THE TASK: All the lines below need to be output exactly, apart from any images.

COLLECTED MATERIAL:
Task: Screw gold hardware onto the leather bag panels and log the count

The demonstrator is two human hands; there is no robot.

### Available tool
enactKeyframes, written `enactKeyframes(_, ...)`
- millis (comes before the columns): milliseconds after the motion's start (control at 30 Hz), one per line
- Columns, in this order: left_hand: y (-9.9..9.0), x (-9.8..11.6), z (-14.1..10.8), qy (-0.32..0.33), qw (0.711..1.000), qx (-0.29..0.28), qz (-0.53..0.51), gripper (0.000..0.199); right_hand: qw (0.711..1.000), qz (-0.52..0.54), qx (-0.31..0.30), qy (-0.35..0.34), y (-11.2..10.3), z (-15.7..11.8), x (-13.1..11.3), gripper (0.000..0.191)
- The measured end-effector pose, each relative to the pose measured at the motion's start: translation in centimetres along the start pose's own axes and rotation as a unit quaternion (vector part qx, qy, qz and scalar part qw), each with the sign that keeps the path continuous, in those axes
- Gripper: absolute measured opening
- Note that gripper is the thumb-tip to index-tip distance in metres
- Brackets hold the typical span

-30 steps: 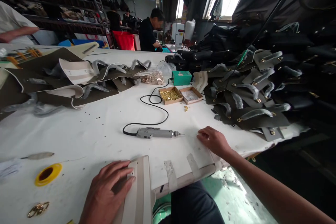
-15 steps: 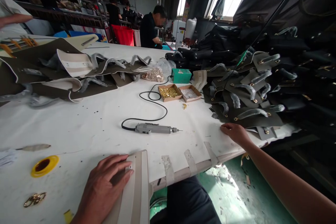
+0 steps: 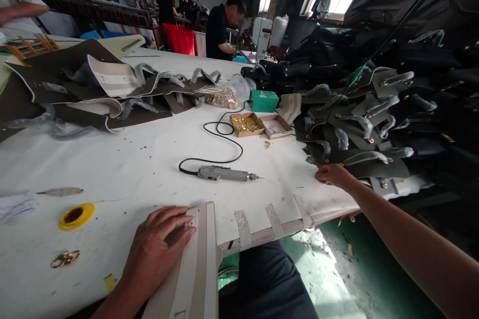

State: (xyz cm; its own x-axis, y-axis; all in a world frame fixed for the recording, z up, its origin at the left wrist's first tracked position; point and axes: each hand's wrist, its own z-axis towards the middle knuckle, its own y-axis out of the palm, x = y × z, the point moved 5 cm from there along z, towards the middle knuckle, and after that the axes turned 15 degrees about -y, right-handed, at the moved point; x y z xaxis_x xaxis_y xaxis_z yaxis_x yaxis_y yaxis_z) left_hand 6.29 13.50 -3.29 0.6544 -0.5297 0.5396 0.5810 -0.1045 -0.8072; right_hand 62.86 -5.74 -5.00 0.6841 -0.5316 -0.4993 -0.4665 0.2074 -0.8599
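Note:
My left hand (image 3: 159, 249) lies over a beige bag panel (image 3: 204, 249) at the table's front edge. Its fingers are stretched out, with thumb and fingertips beside a small slotted plate on the panel. Out to the right, my right hand (image 3: 333, 175) rests on the table with its fingers curled together; what they hold, if anything, is hidden. That hand is beside a pile of dark bag panels (image 3: 368, 167) with plastic-wrapped handles. Between and beyond my hands lies a grey electric screwdriver (image 3: 226, 173), its bit pointing right and its black cord running back.
Behind the screwdriver stand a carton tray of gold fittings (image 3: 245, 123), a second carton tray (image 3: 277, 126) and a green box (image 3: 264, 101). More wrapped panels (image 3: 145, 118) lie left. Nearer are a yellow tape roll (image 3: 76, 217) and gold clasps (image 3: 66, 258). A co-worker (image 3: 219, 35) is beyond.
The view has shifted slightly, so most things appear a little to the right. My left hand stays on the panel, and my right hand stays curled beside the pile.

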Motion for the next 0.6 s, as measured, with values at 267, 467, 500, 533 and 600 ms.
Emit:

PROBLEM SOLUTION:
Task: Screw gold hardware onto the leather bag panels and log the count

The demonstrator is two human hands; there is no robot.

### Available tool
enactKeyframes, written `enactKeyframes(_, ...)`
- millis (comes before the columns): milliseconds after the motion's start (control at 30 Hz), one per line
- Columns, in this order: left_hand: y (-9.9..9.0), x (-9.8..11.6), z (-14.1..10.8), qy (-0.32..0.33), qw (0.711..1.000), qx (-0.29..0.28), qz (-0.53..0.51), gripper (0.000..0.199); right_hand: qw (0.711..1.000), qz (-0.52..0.54), qx (-0.31..0.30), qy (-0.35..0.34), y (-11.2..10.3), z (-15.7..11.8), x (-13.1..11.3), gripper (0.000..0.191)
- The measured end-effector pose, each relative to the pose measured at the motion's start: translation in centimetres along the start pose's own axes and rotation as a unit quaternion (vector part qx, qy, qz and scalar part qw), each with the sign that keeps the path continuous, in those axes
- Gripper: absolute measured opening
- Note that gripper is the thumb-tip to index-tip distance in metres
- Brackets hold the typical span

-30 steps: 
-15 steps: 
+0 steps: 

State: (xyz cm; its own x-axis, y-axis; all in a world frame fixed for the recording, z up, its origin at the left wrist's first tracked position; point and axes: each hand's wrist, its own z-axis towards the middle knuckle, its own y-axis out of the palm, x = y × z, the point moved 5 cm from there along z, towards the middle knuckle, and after that the axes turned 15 degrees about -y, right-handed, at the moved point; x y z xaxis_x xaxis_y xaxis_z yaxis_x yaxis_y yaxis_z) left_hand 6.29 13.50 -3.29 0.6544 -0.5297 0.5396 0.5810 -0.1045 -0.8072; right_hand 62.86 -5.74 -5.00 0.6841 -0.5316 -0.4993 -0.4665 0.2074 -0.8599
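Note:
My left hand (image 3: 159, 249) lies over a beige bag panel (image 3: 204, 249) at the table's front edge. Its fingers are stretched out, with thumb and fingertips beside a small slotted plate on the panel. Out to the right, my right hand (image 3: 333, 175) rests on the table with its fingers curled together; what they hold, if anything, is hidden. That hand is beside a pile of dark bag panels (image 3: 368, 167) with plastic-wrapped handles. Between and beyond my hands lies a grey electric screwdriver (image 3: 226, 173), its bit pointing right and its black cord running back.
Behind the screwdriver stand a carton tray of gold fittings (image 3: 245, 123), a second carton tray (image 3: 277, 126) and a green box (image 3: 264, 101). More wrapped panels (image 3: 145, 118) lie left. Nearer are a yellow tape roll (image 3: 76, 217) and gold clasps (image 3: 66, 258). A co-worker (image 3: 219, 35) is beyond.
The view has shifted slightly, so most things appear a little to the right. My left hand stays on the panel, and my right hand stays curled beside the pile.
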
Motion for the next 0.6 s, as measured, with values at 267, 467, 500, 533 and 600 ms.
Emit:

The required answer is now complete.